§ **Prompt**: Each line of the data below must be reproduced without any change.

§ **Collected data**:
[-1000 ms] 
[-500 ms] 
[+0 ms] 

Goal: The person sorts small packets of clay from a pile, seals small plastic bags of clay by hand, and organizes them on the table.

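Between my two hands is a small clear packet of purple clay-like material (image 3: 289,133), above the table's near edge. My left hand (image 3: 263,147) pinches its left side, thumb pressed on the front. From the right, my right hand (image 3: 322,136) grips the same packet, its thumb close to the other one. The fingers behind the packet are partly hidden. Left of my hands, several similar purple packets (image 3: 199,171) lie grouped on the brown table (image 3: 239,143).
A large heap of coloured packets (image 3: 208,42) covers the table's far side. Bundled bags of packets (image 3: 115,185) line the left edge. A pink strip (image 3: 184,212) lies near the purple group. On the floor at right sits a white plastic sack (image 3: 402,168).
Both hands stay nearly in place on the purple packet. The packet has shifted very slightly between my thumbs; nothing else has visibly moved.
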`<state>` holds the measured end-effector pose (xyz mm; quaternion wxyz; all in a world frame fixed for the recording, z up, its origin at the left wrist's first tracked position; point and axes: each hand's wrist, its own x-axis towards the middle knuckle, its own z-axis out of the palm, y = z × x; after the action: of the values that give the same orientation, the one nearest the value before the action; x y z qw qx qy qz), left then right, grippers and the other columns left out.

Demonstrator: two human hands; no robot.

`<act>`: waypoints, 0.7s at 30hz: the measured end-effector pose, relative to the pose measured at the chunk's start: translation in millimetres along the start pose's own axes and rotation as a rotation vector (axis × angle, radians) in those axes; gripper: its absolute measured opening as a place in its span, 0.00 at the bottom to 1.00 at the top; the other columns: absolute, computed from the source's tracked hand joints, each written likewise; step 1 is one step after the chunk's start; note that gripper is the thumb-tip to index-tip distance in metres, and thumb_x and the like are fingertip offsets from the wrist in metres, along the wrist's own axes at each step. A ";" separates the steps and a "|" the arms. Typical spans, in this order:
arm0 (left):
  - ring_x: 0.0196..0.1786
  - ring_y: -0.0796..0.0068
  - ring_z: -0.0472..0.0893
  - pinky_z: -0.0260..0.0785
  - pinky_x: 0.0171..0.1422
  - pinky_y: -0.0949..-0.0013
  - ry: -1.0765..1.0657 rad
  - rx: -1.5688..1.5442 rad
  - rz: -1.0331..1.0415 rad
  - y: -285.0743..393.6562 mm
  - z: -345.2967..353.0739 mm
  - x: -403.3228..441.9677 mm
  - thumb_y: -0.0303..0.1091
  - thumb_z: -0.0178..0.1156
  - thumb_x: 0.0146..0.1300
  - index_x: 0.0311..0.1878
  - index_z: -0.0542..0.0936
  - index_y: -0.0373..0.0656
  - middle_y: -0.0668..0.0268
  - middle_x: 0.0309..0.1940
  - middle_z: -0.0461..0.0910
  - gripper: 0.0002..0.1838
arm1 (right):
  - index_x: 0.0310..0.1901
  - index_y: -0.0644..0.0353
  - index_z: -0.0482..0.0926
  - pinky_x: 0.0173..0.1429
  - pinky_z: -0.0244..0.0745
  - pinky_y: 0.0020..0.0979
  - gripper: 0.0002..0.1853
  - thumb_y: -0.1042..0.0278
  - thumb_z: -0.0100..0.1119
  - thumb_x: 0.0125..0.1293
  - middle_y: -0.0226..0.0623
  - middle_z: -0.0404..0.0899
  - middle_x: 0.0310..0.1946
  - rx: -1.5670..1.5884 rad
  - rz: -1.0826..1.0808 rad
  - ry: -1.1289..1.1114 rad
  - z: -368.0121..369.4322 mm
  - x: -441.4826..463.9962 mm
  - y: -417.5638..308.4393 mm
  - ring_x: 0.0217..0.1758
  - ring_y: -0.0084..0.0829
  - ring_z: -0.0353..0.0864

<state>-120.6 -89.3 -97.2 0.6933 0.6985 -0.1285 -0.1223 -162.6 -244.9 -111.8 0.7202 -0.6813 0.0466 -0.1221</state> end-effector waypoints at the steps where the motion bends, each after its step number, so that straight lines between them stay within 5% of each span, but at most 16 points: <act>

§ **Written response**:
[-1000 ms] 
[-500 ms] 
[+0 ms] 

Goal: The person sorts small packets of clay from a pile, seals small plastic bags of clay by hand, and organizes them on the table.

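Between my two hands is a small clear packet of purple clay-like material (image 3: 289,133), above the table's near edge. My left hand (image 3: 263,147) pinches its left side, thumb pressed on the front. From the right, my right hand (image 3: 322,136) grips the same packet, its thumb close to the other one. The fingers behind the packet are partly hidden. Left of my hands, several similar purple packets (image 3: 199,171) lie grouped on the brown table (image 3: 239,143).
A large heap of coloured packets (image 3: 208,42) covers the table's far side. Bundled bags of packets (image 3: 115,185) line the left edge. A pink strip (image 3: 184,212) lies near the purple group. On the floor at right sits a white plastic sack (image 3: 402,168).
Both hands stay nearly in place on the purple packet. The packet has shifted very slightly between my thumbs; nothing else has visibly moved.
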`<state>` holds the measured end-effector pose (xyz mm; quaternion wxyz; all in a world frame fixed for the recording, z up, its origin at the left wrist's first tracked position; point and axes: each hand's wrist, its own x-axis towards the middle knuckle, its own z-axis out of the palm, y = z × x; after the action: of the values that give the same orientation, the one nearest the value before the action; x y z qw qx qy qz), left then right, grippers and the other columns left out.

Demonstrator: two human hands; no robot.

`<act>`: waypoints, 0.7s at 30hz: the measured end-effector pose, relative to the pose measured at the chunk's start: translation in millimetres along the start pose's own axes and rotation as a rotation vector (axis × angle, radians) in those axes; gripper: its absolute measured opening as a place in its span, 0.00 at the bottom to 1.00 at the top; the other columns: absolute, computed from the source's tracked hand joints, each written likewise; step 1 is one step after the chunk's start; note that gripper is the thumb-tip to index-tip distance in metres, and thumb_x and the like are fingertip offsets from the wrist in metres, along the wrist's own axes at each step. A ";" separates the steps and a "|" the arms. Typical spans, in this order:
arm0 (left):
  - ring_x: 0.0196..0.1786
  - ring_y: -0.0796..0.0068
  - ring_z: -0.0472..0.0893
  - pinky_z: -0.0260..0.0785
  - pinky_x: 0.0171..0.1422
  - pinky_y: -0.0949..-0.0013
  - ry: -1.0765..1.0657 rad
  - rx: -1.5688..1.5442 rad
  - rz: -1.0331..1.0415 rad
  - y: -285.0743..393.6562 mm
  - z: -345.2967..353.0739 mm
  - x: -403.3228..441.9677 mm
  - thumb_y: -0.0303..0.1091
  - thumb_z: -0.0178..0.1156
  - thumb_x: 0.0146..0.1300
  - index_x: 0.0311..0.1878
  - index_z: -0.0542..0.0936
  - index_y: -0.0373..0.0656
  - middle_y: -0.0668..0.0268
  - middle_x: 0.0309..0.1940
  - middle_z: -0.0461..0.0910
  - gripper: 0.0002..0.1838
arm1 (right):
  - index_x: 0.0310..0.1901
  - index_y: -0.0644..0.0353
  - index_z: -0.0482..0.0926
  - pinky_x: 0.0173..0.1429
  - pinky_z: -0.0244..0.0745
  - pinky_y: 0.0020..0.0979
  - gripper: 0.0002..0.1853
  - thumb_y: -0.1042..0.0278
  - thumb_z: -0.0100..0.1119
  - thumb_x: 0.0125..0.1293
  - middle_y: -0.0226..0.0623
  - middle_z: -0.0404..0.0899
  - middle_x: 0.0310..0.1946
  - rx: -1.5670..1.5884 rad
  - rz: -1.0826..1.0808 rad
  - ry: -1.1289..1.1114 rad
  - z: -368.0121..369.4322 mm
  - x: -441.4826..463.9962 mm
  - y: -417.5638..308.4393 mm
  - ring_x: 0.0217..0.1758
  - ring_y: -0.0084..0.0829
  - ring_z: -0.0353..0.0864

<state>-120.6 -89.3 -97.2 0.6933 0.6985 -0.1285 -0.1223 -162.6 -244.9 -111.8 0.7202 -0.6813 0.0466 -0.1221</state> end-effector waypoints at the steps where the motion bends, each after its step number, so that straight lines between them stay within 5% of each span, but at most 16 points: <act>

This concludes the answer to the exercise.